Data integrity, always of paramount importance, has taken on greater significance due to increased enforcement actions by regulatory agencies in citing compliance issues and resulting action by regulatory agencies and industry trade groups in releasing further guidance documents on the issue. In 2017, the US Food and Drug Administration (FDA) issued 82 Warning Letters, excluding those issued to compounding pharmacies and outsourcing facilities, with 56, or 68% containing a data-integrity component, according to a recent analysis by Unger Consulting (1). The number of FDA Warning Letters with a data-integrity component increased from 15 in 2015 to 41 in 2016 to 56 in 2017 (1). The number of countries associated with these Warning Letters also increased and in 2017, nine countries were associated with the sites that were the subject of these Warning Letters (1).

Regulatory response

In addition to increased enforcement action, regulatory agencies have issued guidance to address the problem of data integrity.

FDA. Title 21 of the FDA’s Code of Federal Regulations (CFR) Part 11 applies to records in electronic format that are created, modified, maintained, archived, retrieved, or transmitted according to requirements set in FDA regulations. In 2016, the FDA issued a draft guidance, Data Integrity and Compliance With cGMP,  to provide the agency’s current thinking on the creation and handling of data in accordance with cGMP requirements with the expectation that such data be reliable and accurate. The draft guidance clarifies the role of data integrity in cGMP for drugs as required in 21 CFR Parts 210, 211, and 212. The draft guidance specifies that cGMP regulations and guidance allow for flexible and risk-based strategies to prevent and detect data-integrity issues. The draft guidance, which is still to be finalized, advises firms to implement meaningful and effective strategies to manage their data-integrity risks based upon their process understanding and knowledge management of technologies and business models. The draft guidance spells out questions and answers relating to compliance for data-integrity compliance.

For purposes of the draft guidance, the FDA defines “data integrity” as the completeness, consistency, and accuracy of data. Complete, consistent, and accurate data should follow what it terms “ALCOA” as being attributable, legible, contemporaneously recorded original or a true copy, and accurate. The draft guidance specifies that data should be maintained throughout the record’s retention period with all associated metadata, which is defined as the contextual information required to understand data, required to reconstruct  cGMP activity. It also specified the need for an audit trail, as a secure, computer-generated, time-stamped electronic record that allows for reconstruction of events relating to the creation, modification, or deletion of an electronic record. This includes the chronology (who, what, when, and sometimes why) of a record and the GMP-compliant record-keeping practices to prevent data from being lost or obscured.
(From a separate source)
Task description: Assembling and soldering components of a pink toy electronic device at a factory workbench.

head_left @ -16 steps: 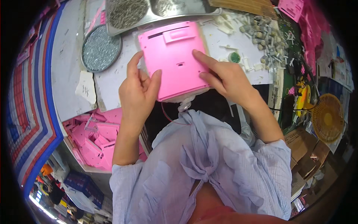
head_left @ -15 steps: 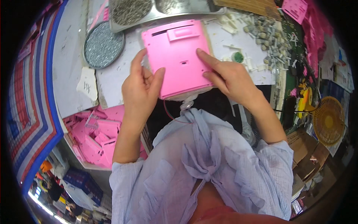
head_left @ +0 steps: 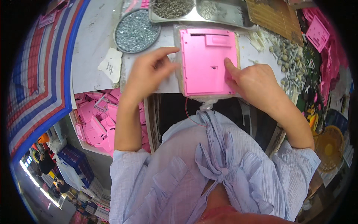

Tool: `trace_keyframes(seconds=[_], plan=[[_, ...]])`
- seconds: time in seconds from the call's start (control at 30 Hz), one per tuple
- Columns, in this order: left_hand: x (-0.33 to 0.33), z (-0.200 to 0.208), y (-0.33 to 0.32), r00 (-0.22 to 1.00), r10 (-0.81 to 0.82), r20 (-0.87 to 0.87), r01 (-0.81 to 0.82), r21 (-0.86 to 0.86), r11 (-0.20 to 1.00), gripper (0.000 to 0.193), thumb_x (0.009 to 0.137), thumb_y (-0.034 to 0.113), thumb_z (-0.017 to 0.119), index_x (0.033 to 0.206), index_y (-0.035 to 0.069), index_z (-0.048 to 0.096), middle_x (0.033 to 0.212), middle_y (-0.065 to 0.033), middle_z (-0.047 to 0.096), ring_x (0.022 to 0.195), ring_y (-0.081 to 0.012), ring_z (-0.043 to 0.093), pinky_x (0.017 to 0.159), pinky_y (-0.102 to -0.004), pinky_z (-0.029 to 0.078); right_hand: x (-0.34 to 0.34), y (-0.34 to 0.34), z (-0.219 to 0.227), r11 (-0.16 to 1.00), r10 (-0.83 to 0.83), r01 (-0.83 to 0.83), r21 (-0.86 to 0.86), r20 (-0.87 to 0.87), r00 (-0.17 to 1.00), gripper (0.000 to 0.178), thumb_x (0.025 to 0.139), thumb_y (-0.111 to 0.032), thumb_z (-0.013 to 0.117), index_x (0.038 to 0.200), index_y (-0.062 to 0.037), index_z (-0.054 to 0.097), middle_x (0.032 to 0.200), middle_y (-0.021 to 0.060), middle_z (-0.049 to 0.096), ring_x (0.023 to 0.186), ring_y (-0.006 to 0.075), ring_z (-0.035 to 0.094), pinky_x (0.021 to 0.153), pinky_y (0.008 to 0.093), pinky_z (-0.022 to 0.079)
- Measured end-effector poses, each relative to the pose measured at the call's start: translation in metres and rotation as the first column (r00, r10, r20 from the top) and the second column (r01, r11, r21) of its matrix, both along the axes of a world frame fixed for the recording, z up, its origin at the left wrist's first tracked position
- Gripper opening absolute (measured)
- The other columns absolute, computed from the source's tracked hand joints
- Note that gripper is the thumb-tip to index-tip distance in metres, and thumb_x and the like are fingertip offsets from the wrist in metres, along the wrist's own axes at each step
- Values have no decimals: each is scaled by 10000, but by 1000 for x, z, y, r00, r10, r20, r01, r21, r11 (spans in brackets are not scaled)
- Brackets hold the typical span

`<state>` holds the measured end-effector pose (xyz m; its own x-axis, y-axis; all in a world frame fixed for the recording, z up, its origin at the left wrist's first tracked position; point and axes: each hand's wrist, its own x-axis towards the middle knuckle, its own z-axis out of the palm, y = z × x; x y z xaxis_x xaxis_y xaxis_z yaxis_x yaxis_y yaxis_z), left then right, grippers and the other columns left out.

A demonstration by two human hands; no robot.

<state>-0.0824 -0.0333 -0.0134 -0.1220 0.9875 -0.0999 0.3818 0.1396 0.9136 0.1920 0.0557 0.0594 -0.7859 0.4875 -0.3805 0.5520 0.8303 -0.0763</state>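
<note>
A flat pink plastic housing panel lies on a pad wrapped in clear plastic at the table's front edge. It has a long slot near its far edge, a raised block beside that and a small cut-out near the middle. My left hand hovers at the panel's left side, index finger and thumb apart, holding nothing. With its index finger stretched onto the right part of the panel, my right hand rests there; its other fingers are bent and partly hidden.
Beyond the panel stands a metal tray of small metal parts. A round dish of silver screws sits far left, near a torn white piece. Pink parts fill a box lower left. Grey fittings lie right, by brown cardboard.
My left hand has come off the panel's left edge to the side. The panel now sits straighter on the pad. My right hand stays on it. The whole view has shifted.
</note>
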Motion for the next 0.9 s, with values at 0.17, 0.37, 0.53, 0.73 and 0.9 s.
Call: trace_keyframes(seconds=[0.17,0.37,0.53,0.73,0.9], plan=[[-84,-19,31,405,251,-879,-117,222,968,142,868,204,757,921,73,770,880,-36,692,889,-221,645,808,-381,483,-34,40,20,970,228,-227,-86,-1,974,168,827,-159,662,881,-19,739,743,184,702,735,343,720,630,463,564],[-83,-18,34,664,244,-707,-152,191,970,105,849,206,749,899,117,773,935,-63,695,985,-297,626,886,-465,420,-169,83,-8,955,295,-279,97,-305,905,126,829,-218,720,861,-105,767,852,88,695,965,274,657,797,390,557],[-83,-33,34,665,350,-660,-212,282,936,149,845,214,765,812,76,718,864,-92,667,909,-299,621,836,-459,427,-238,101,-95,780,602,-356,515,-464,650,101,873,-143,715,872,-43,711,871,39,671,950,205,629,760,341,532],[-87,-31,32,688,409,-599,-214,371,904,227,909,210,735,819,10,676,826,-142,636,755,-324,604,694,-428,464,-250,107,-78,868,470,-314,385,-428,772,211,879,-206,689,862,0,735,960,168,723,959,400,666,841,506,529],[-62,-13,11,851,304,-428,-177,312,933,238,976,159,643,835,-27,595,808,-163,561,743,-345,563,686,-432,449,-172,116,2,972,-134,12,-235,-511,849,238,938,-212,665,1017,-3,748,1036,117,741,971,312,687,843,410,544]])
European Medicines Agency. Annex 11 of the GMP guidelines of the European Union (EU) relate to computerized systems. In 2016, the European Medicines Agency (EMA) issued GMP guidance in the form of questions and answers to provide additional interpretation of the EU GMP guidelines and good distribution guidelines (GDP) published by the European Commission to ensure the integrity of data that are generated in the process of testing, manufacturing, packaging, distribution and monitoring of medicines. The EMA’s GMP/GDP Inspectors Working Group developed a set of questions and answers with advice for stakeholders on measures that ensure data integrity and minimize risks at all stages of the data lifecycle in pharmaceutical quality systems. The advice applies to both paper-based and electronic systems. It specifically addresses: (1) assessment of risks to data integrity in the collection, processing and storage of data; (2) risk-management measures at various stages of the data lifecycle; (3) design and control of both electronic and paper-based documentation systems; and (4) measures to ensure data integrity for activities contracted out to another company. The document is aligned with existing GMP guidance published by some regulatory authorities participating in the Pharmaceutical Inspection Co-operation Scheme (PIC/S), a non-binding, informal co-operative arrangement between regulatory authorities for GMPs. PIC/S also issued a draft guidance, Good Practices for Data Management and Integrity in Regulated GMP/GDP Environments in August 2016.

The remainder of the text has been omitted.